## TASK OBJECTIVE
I would like you to print all the records below exactly as they are.

[Collected data]
******************************

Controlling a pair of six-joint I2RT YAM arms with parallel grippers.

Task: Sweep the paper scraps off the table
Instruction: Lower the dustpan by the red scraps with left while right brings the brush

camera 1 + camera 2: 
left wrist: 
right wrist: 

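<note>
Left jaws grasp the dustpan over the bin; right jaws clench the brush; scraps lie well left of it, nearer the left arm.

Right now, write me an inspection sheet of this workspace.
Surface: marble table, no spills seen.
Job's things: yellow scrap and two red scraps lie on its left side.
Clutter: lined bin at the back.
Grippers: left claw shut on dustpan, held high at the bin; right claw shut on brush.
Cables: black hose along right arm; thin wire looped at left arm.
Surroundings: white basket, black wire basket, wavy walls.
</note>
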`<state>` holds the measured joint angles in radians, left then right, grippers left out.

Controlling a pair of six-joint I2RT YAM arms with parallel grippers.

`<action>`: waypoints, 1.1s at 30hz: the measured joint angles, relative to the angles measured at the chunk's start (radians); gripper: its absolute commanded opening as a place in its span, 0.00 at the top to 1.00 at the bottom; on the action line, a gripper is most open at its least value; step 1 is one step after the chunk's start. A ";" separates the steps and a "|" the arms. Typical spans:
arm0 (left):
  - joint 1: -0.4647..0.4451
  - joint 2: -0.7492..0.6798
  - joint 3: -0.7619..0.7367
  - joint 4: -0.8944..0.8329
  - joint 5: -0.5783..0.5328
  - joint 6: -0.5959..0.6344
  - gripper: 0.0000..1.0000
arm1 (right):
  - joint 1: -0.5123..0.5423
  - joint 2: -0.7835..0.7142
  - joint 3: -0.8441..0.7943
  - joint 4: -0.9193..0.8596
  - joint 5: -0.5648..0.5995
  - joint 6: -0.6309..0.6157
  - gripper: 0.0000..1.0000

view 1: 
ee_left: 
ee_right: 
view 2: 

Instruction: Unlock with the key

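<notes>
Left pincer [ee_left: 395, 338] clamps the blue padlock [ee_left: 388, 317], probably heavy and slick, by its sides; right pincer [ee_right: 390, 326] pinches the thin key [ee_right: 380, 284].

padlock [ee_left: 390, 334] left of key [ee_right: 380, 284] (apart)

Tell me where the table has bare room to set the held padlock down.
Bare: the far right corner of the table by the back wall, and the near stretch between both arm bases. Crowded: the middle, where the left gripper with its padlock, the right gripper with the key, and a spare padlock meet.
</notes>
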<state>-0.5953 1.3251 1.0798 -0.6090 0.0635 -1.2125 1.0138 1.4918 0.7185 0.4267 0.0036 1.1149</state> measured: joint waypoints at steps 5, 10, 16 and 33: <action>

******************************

## EXERCISE SOLUTION
Controlling a pair of six-joint I2RT YAM arms with parallel grippers.

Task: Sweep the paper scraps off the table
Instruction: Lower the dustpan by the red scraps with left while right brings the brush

camera 1 + camera 2: 
left wrist: 
right wrist: 

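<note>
Left jaws grasp the dustpan over the bin; right jaws clench the brush; scraps lie well left of it, nearer the left arm.

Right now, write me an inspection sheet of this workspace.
Surface: marble table, no spills seen.
Job's things: yellow scrap and two red scraps lie on its left side.
Clutter: lined bin at the back.
Grippers: left claw shut on dustpan, held high at the bin; right claw shut on brush.
Cables: black hose along right arm; thin wire looped at left arm.
Surroundings: white basket, black wire basket, wavy walls.
</note>
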`<state>` holds the measured joint angles in radians, left then right, grippers left out.

Controlling a pair of six-joint I2RT YAM arms with parallel grippers.

`<action>`: waypoints, 1.1s at 30hz: the measured joint angles, relative to the angles measured at the chunk's start (radians); gripper: its absolute commanded opening as a place in its span, 0.00 at the top to 1.00 at the bottom; on the action line, a gripper is most open at its least value; step 1 is one step after the chunk's start. A ";" separates the steps and a "|" the arms. Typical spans:
arm0 (left):
  - joint 1: -0.4647..0.4451
  - joint 2: -0.7492..0.6798
  - joint 3: -0.7619..0.7367
  - joint 4: -0.8944..0.8329
  - joint 5: -0.5783..0.5328
  - joint 6: -0.5959..0.6344
  - gripper: 0.0000..1.0000
arm1 (right):
  - joint 1: -0.5123..0.5423
  - joint 2: -0.7835..0.7142
  - joint 3: -0.8441..0.7943
  - joint 4: -0.9193..0.8596
  - joint 5: -0.5648..0.5995
  - joint 6: -0.6309..0.6157
  - gripper: 0.0000..1.0000

view 1: 
ee_left: 
ee_right: 
view 2: 

Instruction: Unlock with the key

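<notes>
Left pincer [ee_left: 395, 338] clamps the blue padlock [ee_left: 388, 317], probably heavy and slick, by its sides; right pincer [ee_right: 390, 326] pinches the thin key [ee_right: 380, 284].

padlock [ee_left: 390, 334] left of key [ee_right: 380, 284] (apart)

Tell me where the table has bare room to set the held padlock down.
Bare: the far right corner of the table by the back wall, and the near stretch between both arm bases. Crowded: the middle, where the left gripper with its padlock, the right gripper with the key, and a spare padlock meet.
</notes>
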<state>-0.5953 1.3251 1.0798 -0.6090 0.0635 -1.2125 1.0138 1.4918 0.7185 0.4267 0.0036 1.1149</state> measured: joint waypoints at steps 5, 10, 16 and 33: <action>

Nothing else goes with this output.